Cobalt-Doped Composite Sapphires: A Blessing or a Curse?
Gem mining is expensive and it is economically important to be able to enhance stones of lower quality. Treatments allow increasing the supply of gemstones making them available at affordable prices. Treated gemstones have been flooding the markets. The potential damage is a loss of consumer confidence. Are cobalt-doped composite sapphires a blessing or a curse? Only time will tell.
Treatments of corundum are meant to enhance transparency, color, and stability, or to create optical effects. Treatment options include: fissure filling with oil, dying, heating, irradiation, surface diffusion, heating with borax, lattice diffusion of beryllium, lead glass fissure filling, and cobalt glass fissure filling.
Glass infilling in blue sapphire was developed by Tanusorn Lethaisong in Chantaburi in 2007, and in May 2012, a “new” type of cobalt-colored sapphire became available in the Bangkok market. Christopher P. Smith, in his recent article (“Cobalt-Colored Composite Sapphires,”InColor, Spring 2013,No. 22, pp. 32−37), explains what the fuss was all about.

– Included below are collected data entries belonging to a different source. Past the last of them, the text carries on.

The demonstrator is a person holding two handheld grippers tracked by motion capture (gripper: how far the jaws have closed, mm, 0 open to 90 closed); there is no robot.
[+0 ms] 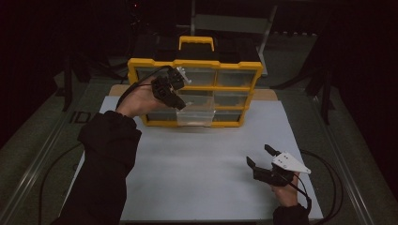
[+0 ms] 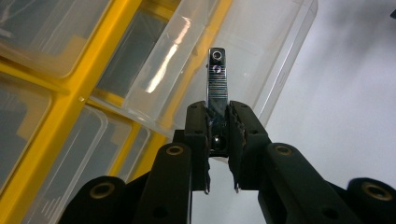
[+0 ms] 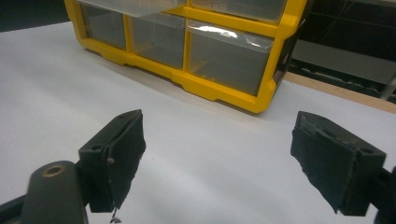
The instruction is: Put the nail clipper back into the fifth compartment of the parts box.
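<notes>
The left gripper (image 2: 217,140) clamps a nail clipper (image 2: 217,79) above the pulled-out clear drawer (image 2: 243,51) of the yellow organizer (image 1: 195,91) — the dropping-in step. Next, probably, it lowers and lets go; the right gripper (image 3: 217,163) rests spread wide, empty.

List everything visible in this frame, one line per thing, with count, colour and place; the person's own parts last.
nail clipper: one, shiny metal, clamped upright in the left gripper.
pulled-out drawer: one, clear plastic, sticking out of the cabinet's middle column, below the clipper.
drawer cabinet: one, yellow frame with clear drawers, at the far edge of the sheet.
sheet: one, white, covering the table.
left gripper: one, black, shut on the clipper at the cabinet front.
right gripper: one, black with grey plate, jaws wide apart over the sheet's near right.
sleeves: two, dark, bottom edge.
</notes>
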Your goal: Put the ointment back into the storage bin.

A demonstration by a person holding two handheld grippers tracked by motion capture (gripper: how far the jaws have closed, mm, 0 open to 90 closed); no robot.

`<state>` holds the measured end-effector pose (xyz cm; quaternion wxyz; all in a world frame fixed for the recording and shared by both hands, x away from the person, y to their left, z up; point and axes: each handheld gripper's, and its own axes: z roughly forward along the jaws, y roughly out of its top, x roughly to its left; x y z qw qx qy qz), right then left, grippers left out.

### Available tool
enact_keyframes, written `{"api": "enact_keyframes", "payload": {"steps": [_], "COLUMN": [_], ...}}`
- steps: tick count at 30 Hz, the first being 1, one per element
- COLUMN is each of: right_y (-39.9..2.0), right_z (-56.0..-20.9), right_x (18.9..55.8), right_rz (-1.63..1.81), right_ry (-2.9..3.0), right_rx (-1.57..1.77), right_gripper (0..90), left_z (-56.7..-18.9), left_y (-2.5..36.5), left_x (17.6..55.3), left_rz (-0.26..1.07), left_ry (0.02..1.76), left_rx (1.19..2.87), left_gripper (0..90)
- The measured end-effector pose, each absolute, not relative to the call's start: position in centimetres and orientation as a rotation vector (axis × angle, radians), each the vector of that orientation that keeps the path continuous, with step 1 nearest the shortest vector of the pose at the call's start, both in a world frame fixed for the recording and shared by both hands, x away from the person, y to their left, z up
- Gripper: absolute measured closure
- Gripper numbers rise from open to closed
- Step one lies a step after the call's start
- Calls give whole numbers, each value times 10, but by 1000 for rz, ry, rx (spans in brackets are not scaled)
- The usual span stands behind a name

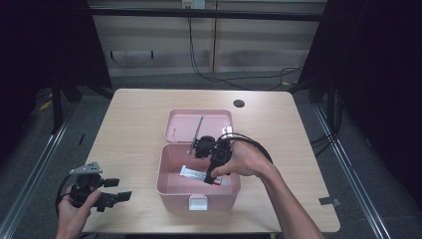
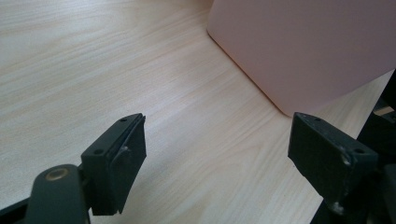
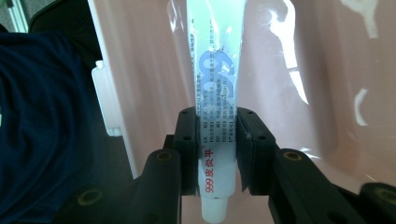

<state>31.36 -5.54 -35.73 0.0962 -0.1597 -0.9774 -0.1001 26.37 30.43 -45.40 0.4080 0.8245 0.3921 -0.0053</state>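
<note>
Right claw (image 3: 217,140) is clenched on the tube (image 3: 215,93), pads pressing its sides near the cap end. Tube hangs inside the open pink box (image 1: 169,184), its far end low over the floor (contact not clear). Judged: placing is nearly done; release and withdrawal remain, and the lid (image 1: 179,122) behind is not yet closed. Left claw (image 2: 219,154) stands released, idle over the surface (image 2: 93,70), box just ahead.

Glossy pink plastic box (image 1: 171,179), matt pale wood-grain table (image 1: 134,114), glossy tube (image 3: 215,93)
</note>
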Motion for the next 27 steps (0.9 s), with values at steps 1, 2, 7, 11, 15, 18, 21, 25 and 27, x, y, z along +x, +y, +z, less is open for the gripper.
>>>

He discovered the sapphires to be a composite of natural, low-grade corundum and a high-lead glass that induces blue coloration and enhances clarity. The result is a sapphire with a medium-saturated color.
These stones are not a challenge for a trained gemologist to identify. Gemological properties include readily evident color concentrations in surface reaching fissures and cavities, innumerable spherical to flat contraction bubbles, a “flash effect,” naturally occurring crystals, and short, fine unaltered rutile needles. The intact rutile indicates that the treatment takes place at relatively low temperatures.

Figure 1: Spherical to flattened contraction bubbles, irregular black reflective particles, “flash effect,” and color concentrations are observed in these glass-filled sapphires. Photo courtesy of Christopher P. Smith, InColor.
The refractive index of the lead glass is similar to that of the host corundum, but the glass has a lower hardness. As a result, the polished surfaces of the stones reveal a mosaic network of narrow to thick tracks of glass. The stones glow bright red with the Chelsea filter. Using a standard hand-held spectroscope, a series of three distinct absorption bands positioned at approximately 528, 588, and 635 nm readily identify cobalt to be the main coloring agent. Such cobalt-related absorption bands do not occur naturally in sapphire.

Figure 2: Broad absorption bands centered at approximately 528, 588 and 635 nm identified the coloring agent as cobalt. Photo courtesy of Christopher P. Smith, InColor.
Infrared spectroscopy recorded absorption bands at approximately 2290, 2620 and 3490 cm-1. These bands are related to the glass component of the composite sapphires. These specimens require special care, as standard manufacturing and bench jeweler practices, as well as household products can readily cause damage by etching the glass. The product has been classified as “composite sapphire” by the AGL (American Gemological Laboratories). An in-depth study by Leelawatanasuk et al. (“Cobalt-doped glass-filled sapphires; an update”, The Australian Gemmologist, ,Vol. 25, No. 1, 2013, pp. 14–20) provided additional information on the properties of the cobalt-colored composite sapphires. The report noted slightly elevated specific gravity in some specimens and a lack of pleochroism.DiamondView images showed a chalky blue fluorescence caused by the glass-filled fissures, and filled fractures appeared white on X-ray images.
The value of a gemstone depends on its inherent beauty and rarity. The artificial modification of a gemstone greatly reduces the rarity and therefore lowers the value. Treatment of these “composite sapphires” requires special care to retain it, or else the benefit of the treatment will be lost over time. The Federal Trade Commission therefore requires proper disclosure to buyers.